Task objective
Some entries follow. Reproduce exactly the lines starting at the one with "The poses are" and stopping after the one with "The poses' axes".

Items from a dataset:
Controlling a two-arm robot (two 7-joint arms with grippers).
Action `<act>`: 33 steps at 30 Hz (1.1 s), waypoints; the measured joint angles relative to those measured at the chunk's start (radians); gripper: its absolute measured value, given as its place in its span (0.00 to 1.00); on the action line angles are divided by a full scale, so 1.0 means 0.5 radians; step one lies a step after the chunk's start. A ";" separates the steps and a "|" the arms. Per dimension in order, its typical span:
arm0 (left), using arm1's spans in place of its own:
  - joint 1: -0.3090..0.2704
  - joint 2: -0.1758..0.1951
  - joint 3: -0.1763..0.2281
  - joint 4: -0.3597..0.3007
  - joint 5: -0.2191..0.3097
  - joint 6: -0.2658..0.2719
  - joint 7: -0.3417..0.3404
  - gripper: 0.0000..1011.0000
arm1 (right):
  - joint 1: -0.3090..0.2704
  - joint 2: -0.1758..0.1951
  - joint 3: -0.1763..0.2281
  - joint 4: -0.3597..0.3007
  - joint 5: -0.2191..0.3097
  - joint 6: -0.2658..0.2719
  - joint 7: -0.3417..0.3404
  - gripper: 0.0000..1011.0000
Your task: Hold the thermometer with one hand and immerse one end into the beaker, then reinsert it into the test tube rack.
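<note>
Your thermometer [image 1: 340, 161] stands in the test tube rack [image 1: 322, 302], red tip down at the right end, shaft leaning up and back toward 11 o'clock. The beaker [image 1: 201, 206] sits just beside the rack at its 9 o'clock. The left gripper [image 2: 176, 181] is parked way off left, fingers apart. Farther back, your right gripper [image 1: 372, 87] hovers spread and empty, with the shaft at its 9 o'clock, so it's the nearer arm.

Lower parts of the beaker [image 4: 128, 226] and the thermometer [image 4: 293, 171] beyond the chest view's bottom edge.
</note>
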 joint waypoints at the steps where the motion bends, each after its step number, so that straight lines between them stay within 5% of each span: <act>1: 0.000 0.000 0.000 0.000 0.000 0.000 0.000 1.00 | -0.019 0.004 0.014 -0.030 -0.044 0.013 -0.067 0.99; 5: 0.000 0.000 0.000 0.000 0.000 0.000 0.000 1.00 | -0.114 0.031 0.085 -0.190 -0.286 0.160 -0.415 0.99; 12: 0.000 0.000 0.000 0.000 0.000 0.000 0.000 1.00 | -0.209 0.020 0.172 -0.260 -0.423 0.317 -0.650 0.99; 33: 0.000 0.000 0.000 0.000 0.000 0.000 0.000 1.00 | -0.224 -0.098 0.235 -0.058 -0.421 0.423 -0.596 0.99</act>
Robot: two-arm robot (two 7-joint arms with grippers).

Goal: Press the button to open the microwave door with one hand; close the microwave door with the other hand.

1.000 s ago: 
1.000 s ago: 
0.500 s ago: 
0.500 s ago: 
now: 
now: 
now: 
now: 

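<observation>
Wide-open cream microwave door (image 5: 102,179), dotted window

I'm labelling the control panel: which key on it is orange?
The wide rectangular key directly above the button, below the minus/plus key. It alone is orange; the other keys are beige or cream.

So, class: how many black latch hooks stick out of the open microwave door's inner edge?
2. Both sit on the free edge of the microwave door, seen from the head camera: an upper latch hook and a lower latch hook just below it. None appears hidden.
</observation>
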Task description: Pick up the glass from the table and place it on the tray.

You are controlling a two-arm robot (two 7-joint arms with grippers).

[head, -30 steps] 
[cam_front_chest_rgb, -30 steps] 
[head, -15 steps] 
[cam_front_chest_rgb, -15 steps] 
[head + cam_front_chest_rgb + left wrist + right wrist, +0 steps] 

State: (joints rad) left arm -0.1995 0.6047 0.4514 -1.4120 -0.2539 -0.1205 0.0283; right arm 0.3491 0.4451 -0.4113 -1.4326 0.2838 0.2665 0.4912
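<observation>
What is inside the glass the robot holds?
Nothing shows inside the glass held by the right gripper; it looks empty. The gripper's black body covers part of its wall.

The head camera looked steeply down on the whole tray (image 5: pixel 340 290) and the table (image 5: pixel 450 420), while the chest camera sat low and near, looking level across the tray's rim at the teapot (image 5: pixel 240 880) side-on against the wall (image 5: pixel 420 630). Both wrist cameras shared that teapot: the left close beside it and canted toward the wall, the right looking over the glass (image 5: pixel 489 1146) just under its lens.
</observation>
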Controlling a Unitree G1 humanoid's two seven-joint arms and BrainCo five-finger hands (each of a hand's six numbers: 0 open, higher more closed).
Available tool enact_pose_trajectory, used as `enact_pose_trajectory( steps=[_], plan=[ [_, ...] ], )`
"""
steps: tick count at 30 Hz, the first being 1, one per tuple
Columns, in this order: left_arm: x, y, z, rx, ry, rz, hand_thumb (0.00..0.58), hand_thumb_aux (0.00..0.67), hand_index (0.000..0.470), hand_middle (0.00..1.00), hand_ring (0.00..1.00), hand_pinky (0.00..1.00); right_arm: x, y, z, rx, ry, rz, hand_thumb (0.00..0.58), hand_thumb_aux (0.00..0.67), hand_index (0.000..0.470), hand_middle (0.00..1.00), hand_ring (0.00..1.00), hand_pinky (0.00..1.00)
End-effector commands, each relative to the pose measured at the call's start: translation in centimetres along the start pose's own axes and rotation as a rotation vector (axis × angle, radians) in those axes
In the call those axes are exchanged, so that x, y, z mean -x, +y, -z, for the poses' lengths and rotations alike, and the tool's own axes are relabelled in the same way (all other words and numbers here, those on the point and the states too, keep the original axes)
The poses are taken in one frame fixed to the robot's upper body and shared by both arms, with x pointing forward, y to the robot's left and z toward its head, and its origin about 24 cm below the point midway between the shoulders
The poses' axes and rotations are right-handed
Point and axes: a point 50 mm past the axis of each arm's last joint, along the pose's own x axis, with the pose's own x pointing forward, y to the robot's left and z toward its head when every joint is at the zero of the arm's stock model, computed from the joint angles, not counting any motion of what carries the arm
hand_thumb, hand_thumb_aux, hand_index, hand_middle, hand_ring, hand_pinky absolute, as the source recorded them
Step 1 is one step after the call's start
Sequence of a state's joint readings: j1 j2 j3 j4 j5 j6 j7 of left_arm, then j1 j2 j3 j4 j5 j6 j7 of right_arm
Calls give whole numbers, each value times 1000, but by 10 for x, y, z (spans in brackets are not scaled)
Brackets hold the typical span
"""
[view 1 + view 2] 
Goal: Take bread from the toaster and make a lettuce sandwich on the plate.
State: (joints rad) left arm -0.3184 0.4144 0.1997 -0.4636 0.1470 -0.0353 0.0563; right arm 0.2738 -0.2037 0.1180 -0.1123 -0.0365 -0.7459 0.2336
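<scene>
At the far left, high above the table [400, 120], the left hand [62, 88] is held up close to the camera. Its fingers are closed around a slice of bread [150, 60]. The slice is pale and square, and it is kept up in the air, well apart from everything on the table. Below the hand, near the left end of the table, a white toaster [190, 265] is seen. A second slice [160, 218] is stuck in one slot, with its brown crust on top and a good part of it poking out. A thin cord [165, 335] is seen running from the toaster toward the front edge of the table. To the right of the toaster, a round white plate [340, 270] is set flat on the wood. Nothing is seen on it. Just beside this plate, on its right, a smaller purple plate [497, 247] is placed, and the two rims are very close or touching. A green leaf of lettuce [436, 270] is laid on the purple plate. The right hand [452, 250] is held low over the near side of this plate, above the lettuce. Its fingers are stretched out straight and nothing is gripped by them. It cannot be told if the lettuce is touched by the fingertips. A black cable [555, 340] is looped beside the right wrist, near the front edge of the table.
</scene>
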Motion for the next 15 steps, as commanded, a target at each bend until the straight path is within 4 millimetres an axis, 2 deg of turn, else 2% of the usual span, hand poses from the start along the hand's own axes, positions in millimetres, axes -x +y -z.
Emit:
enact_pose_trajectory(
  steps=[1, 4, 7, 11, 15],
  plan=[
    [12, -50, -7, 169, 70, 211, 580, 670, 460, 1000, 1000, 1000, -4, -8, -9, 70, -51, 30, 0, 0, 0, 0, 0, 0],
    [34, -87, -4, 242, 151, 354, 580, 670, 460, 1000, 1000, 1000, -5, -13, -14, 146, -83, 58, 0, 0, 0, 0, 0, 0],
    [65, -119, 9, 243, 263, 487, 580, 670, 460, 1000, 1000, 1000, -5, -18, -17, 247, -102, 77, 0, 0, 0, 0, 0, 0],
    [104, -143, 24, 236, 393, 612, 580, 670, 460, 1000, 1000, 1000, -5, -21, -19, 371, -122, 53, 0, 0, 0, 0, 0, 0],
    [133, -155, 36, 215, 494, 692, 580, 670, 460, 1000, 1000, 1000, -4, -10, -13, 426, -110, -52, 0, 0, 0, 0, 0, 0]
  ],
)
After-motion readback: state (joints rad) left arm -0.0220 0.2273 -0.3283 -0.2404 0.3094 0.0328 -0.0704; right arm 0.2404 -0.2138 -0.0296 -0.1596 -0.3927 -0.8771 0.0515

Problem solution
The poses are taken in one frame fixed to the robot's upper body and shared by both arms, with x pointing forward, y to the robot's left and z toward its head, and its origin about 24 cm below the point midway between the shoulders
The poses' axes and rotations are right-handed

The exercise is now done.